Add a fifth row to Table 1.7.1 for a federated medical-imaging system in which many hospitals train a shared model without their patient data ever leaving the hospital (the case study of Chapter 37). Mark which of the six axes it distributes, and justify each mark in one sentence. Which axis does it distribute that none of the four systems in this section do, and which axis that all three data-center systems distribute does it deliberately refuse to? Explain why that refusal is the whole point of the federated design.
Starting from Code 1.7.1, add code that reports, for each pair of systems, how many axes they distribute in common (the size of the intersection of their axis sets). Print the most-similar and least-similar pairs. Verify against the prose claim that the three data-center systems form one cluster and the swarm stands apart, and state numerically how far the swarm sits from each of the other three.
The drone swarm distributes intelligence because a cloud round trip of 50 to 100 milliseconds exceeds its roughly 50-millisecond control-loop budget. Suppose a competitor proposes centralizing the swarm's decisions in a nearby edge server reachable in 8 milliseconds round trip, leaving only 42 milliseconds for perception and planning. Argue from the latency budget alone whether this re-centralization is viable, what single failure it reintroduces that the fully distributed swarm avoided, and how the answer would change for a slow-moving inspection swarm with a 2-second control loop. Connect your reasoning to the reliability discussion of Section 1.6.
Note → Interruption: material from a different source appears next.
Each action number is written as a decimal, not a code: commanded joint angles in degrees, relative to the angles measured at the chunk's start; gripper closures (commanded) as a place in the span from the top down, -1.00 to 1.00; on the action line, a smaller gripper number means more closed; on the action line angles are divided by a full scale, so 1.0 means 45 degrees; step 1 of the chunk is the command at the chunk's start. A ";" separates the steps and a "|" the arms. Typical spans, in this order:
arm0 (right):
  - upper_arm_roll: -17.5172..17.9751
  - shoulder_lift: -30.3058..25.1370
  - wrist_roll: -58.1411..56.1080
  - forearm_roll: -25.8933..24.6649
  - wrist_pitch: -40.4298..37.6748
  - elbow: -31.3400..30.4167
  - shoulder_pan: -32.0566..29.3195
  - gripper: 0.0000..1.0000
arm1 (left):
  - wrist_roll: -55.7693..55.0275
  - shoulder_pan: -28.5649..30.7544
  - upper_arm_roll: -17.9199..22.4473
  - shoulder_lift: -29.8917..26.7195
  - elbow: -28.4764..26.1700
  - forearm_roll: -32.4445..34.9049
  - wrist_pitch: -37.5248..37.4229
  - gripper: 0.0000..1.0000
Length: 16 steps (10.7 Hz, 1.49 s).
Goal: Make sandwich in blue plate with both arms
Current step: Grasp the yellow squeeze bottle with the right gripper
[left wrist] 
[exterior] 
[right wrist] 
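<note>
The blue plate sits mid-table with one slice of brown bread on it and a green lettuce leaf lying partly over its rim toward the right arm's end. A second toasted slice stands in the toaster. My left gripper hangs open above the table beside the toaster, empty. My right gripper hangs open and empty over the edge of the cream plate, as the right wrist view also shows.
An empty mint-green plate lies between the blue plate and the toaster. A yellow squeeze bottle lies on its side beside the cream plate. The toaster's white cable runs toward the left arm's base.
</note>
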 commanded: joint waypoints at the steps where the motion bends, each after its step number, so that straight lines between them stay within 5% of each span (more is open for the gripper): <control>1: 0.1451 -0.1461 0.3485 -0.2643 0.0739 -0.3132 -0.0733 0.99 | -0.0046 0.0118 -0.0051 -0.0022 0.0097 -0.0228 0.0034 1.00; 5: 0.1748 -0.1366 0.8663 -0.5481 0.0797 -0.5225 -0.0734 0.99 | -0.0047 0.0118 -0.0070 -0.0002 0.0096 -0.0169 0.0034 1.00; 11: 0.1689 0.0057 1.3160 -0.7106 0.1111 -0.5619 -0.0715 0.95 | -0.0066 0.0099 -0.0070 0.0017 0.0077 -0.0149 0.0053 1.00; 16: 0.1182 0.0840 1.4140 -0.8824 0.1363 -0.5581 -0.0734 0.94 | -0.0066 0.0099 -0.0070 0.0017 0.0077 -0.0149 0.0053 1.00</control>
Four systems, one map. The next section stops touring finished systems and turns the six axes into a method: given a new problem, how do you decide which axes to distribute, in what order, and at what cost? That is the distributed AI design space, and it is where Section 1.8 takes the coordinates you have just learned to read and makes them coordinates you can choose.